Using Slurm

What is Slurm?

Slurm (previously Simple Linux Utility for Resource Management), is a modern, open source job scheduler that is highly scaleable and customizable; currently, Slurm is implemented on the majority of the TOP500 supercomputers. Job schedulers enable large numbers of users to fairly and efficiently share large computational resources.

Cluster prerequisites

Before being able to take advantage of our computational resources, you must first set up your environment. This is pretty straightforward, but there are a few steps:

SSH access setup

You need to have your SSH keys set up to access cluster resources. If you haven't done this already, please set up your ssh keys.

Ensure SSH keys are configured for proper access to the Slurm submit host, curie.pbtech

SCU clusters and job partitions

Available SCU HPC resources

The SCU uses Slurm to manage the following resources:

General purpose cluster:

The panda cluster (72 nodes): 70 CPU-only cluster intended for general use

PI-specific clusters:

The Edison cluster (9 GPU nodes): 5 k40m and 4 k80 nodes reserved for the H. Weinstein lab

All jobs, except those submitted the Edison cluster, should be submitted via our Slurm submission node: curie.pbtech. Jobs submitted to the Edison cluster should be submitted from its submission node, edison-mgmt.pbtech.

Note: Unless you perform cryoEM analysis, or otherwise have specific PI-granted privileges, you will only be able to submit jobs to the panda cluster.

Please see About SCU for more information about our HPC infrastructure.

Slurm partitions - Greenberg Cluster

Slurm groups nodes into sets referred to as 'partitions'. The above resources belong to one or more Slurm partitions, with each partition possessing its own unique job submission rules. Some nodes belong to multiple partitions because this affords the SCU the configurational flexibility needed to ensure fair allocation of managed resources.

Greenberg

Panda cluster partitions:

panda: 70 CPU-only nodes, 7-day runtime limit

Edison cluster:

edison: 9 GPU nodes, 2-day runtime limit
edison_k40m: 5 GPU (k40m) nodes, 2-day runtime limit
edison_k80: 4 GPU (k80) nodes, 2-day runtime limit

Slurm commands can only be run on the slurm submission host, curie.pbtech. (Greenberg)

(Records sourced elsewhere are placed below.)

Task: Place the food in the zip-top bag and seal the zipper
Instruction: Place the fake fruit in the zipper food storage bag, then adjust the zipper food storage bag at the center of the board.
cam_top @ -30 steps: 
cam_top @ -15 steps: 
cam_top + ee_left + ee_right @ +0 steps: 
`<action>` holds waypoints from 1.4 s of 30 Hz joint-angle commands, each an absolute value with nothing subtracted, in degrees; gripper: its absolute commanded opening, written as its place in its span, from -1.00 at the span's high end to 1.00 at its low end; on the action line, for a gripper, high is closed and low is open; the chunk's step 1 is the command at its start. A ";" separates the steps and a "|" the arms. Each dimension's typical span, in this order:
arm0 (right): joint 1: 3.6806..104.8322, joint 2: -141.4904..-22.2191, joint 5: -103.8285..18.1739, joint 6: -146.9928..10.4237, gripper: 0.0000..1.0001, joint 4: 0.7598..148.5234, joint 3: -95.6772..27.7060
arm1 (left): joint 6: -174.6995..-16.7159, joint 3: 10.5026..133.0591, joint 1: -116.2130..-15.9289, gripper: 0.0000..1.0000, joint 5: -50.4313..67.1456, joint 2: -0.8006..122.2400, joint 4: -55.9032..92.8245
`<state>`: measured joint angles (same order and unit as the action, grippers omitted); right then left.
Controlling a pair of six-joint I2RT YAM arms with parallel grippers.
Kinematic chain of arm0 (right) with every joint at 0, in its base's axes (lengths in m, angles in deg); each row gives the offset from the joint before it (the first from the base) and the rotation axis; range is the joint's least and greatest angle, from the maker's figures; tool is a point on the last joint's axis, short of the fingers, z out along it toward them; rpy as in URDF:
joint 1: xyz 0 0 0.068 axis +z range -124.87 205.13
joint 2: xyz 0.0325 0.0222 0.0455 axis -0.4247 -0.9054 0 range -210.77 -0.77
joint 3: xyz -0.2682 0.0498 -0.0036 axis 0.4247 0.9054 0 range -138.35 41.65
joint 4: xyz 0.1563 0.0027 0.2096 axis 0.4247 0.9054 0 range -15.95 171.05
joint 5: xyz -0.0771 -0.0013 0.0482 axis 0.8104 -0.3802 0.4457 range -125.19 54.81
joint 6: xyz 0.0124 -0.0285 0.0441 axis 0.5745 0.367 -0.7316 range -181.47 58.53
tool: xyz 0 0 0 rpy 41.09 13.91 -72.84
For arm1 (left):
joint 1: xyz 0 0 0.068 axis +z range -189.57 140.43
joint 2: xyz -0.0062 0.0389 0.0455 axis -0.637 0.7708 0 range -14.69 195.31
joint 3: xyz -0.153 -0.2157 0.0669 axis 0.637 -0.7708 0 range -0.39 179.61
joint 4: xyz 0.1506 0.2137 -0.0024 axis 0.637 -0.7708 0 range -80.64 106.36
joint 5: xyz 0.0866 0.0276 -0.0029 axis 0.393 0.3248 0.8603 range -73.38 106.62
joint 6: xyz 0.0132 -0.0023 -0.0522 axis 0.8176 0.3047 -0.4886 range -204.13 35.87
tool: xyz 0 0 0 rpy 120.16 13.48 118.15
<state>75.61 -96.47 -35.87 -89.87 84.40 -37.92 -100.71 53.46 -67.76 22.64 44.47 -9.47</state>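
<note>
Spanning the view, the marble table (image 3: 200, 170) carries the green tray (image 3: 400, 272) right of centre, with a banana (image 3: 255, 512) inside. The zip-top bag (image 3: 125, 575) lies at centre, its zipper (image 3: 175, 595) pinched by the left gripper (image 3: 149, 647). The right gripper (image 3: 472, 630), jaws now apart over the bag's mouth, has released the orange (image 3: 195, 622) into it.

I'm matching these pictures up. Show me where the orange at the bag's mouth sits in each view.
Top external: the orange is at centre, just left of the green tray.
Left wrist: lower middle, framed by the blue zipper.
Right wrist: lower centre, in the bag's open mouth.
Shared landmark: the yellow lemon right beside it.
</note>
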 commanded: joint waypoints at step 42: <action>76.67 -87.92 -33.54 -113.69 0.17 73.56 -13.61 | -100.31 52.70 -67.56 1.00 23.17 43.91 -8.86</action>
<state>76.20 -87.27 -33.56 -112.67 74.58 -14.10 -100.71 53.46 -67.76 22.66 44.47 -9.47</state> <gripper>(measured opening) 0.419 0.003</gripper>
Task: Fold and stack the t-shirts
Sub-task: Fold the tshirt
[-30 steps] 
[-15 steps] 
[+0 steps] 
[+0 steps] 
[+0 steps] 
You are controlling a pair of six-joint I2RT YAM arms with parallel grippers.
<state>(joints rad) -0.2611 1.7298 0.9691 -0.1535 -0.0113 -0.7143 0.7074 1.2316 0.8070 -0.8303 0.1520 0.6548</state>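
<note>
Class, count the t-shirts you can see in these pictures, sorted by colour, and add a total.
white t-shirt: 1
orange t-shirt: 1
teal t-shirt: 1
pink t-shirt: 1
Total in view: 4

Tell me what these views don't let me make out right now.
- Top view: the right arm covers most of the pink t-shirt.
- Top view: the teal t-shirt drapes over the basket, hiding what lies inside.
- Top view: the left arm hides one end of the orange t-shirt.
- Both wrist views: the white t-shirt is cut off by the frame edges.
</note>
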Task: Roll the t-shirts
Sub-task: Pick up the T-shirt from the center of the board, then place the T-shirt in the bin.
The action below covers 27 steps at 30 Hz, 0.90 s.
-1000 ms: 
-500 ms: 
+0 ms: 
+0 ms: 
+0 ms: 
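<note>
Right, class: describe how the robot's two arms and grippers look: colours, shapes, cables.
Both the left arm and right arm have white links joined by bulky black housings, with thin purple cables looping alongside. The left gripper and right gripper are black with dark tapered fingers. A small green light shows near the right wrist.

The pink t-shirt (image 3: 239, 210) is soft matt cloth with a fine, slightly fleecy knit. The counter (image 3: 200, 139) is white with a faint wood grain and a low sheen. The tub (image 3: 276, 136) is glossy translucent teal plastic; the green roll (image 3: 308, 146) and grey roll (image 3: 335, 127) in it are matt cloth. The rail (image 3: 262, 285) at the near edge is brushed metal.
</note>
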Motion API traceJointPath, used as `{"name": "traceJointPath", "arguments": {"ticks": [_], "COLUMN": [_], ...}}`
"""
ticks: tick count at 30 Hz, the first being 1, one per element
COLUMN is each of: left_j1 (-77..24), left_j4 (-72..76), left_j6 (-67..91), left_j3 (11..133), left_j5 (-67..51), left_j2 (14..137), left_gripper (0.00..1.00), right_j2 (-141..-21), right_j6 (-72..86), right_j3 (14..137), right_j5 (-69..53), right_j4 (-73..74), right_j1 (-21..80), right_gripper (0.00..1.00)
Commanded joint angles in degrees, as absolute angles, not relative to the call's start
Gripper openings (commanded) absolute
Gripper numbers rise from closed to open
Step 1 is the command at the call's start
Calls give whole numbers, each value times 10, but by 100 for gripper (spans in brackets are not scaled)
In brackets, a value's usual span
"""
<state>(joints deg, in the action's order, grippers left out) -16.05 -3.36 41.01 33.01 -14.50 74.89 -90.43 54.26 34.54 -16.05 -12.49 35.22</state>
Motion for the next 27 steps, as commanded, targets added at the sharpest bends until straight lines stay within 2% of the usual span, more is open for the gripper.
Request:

Of course, the above will be updated as needed; regardless, to see an up-to-date description of all available partitions, using the command sinfo on curie. For a description of all the nodes' # CPU cores, memory (in Mb), runtime limits, and partition, use this command:

sinfo -N -o "%25N %5c %10m %15l %25R"

Or if you just want to see a description of the nodes in a given partition:

sinfo -N -o "%25N %5c %10m %15l %25R" -p panda # for the partition panda

Slurm partitions - BRB Cluster

BRB

SCU cluster partitions:

scu-cpu: 22 cpu nodes, 7-day runtime limit
scu-gpu: 6 gpu nodes, 2-day runtime limit

CryoEM partitions:

cryo-cpu: 14 CPU-only nodes, 7-day runtime limit
cryo-gpu: 6 GPU nodes, 2-day runtime limit
cryo-gpu-v100: 2 GPU, 2-day runtime limit
cryo-gpu-p100: 3 GPU, 2-day runtime limit

PI-specific cluster partitions:

accardi_gpu: 4 GPU nodes, 2-day runtime lim
accardi_cpu: 1 CPU node, 7-day runtime limit
boudker_gpu: 2 GPU nodes, 7-day runtime limit
boudker_gpu-p100: 3 GPU nodes, 7-day runtime limit
boudker_cpu: 2 CPU nodes, 7-day runtime limit
sackler_ cpu: 1 CPU node, 7-day runtime limit
sackler_ gpu: 1 GPU node, 7-day runtime limit
hwlab-rocky_gpu: 12 GPU nodes, 7-day runtime limit
eliezer-gpu: 1 GPU node, 7-day runtime limit

Other specific cluster partitions:

scu-res: 1 GPU, 7-day runtime limit

Of course, the above will be updated as needed; regardless, to see an up-to-date description of all available partitions, using the command sinfo scu-login02. For a description of all the nodes' # CPU cores, memory (in Mb), runtime limits, and partition, use this command:

sinfo -N -o "%25N %5c %10m %15l %25R"

Interactive Session

srun -n1 --pty --partition=scu-cpu --mem=8G bash -i

To request specific numbers of GPUs, you should add your request to your srun/sbatch:

Below is an example of requesting 1 GPU - can request up to 4 GPUs on a single node

--gres=gpu:1

A simple job submission example

To submit computation jobs to the cluster, you need to be logged in to the submit node for the cluster you're using. The following examples assume that you are logged in to the Slurm cluster submit node, curie.

Hello, slurm!

Let's start with a simple submission script. Copy the following into a new file:

hello_slurm.sh

#! /bin/bash -l

#SBATCH --partition=panda   # cluster-specific 
#SBATCH --nodes=1
#SBATCH --ntasks=1 
#SBATCH --job-name=hello_slurm
#SBATCH --time=00:02:00   # HH/MM/SS
#SBATCH --mem=1G   # memory requested, units available: K,M,G,T
#SBATCH --output hello_slurm-%j.out
#SBATCH --error hello_slurm-%j.err

source ~/.bashrc

echo "Starting at:" `date` >> hello_slurm_output.txt
sleep 30
echo "This is job #:" $SLURM_JOB_ID >> hello_slurm_output.txt
echo "Running on node:" `hostname` >> hello_slurm_output.txt
echo "Running on cluster:" $SLURM_CLUSTER_NAME >> hello_slurm_output.txt
echo "This job was assigned the temporary (local) directory:" $TMPDIR >> hello_slurm_output.txt

exit

This file is a pretty simple Slurm submission script; let's break it down:

#! /bin/bash -l:

The first line is just the standard shebang line, with the -l indicating that we want a bash login shell. This should be included in every submission script, unless you are an advanced user and have a specific reason not to include this (e.g. you want to use a different shell than bash).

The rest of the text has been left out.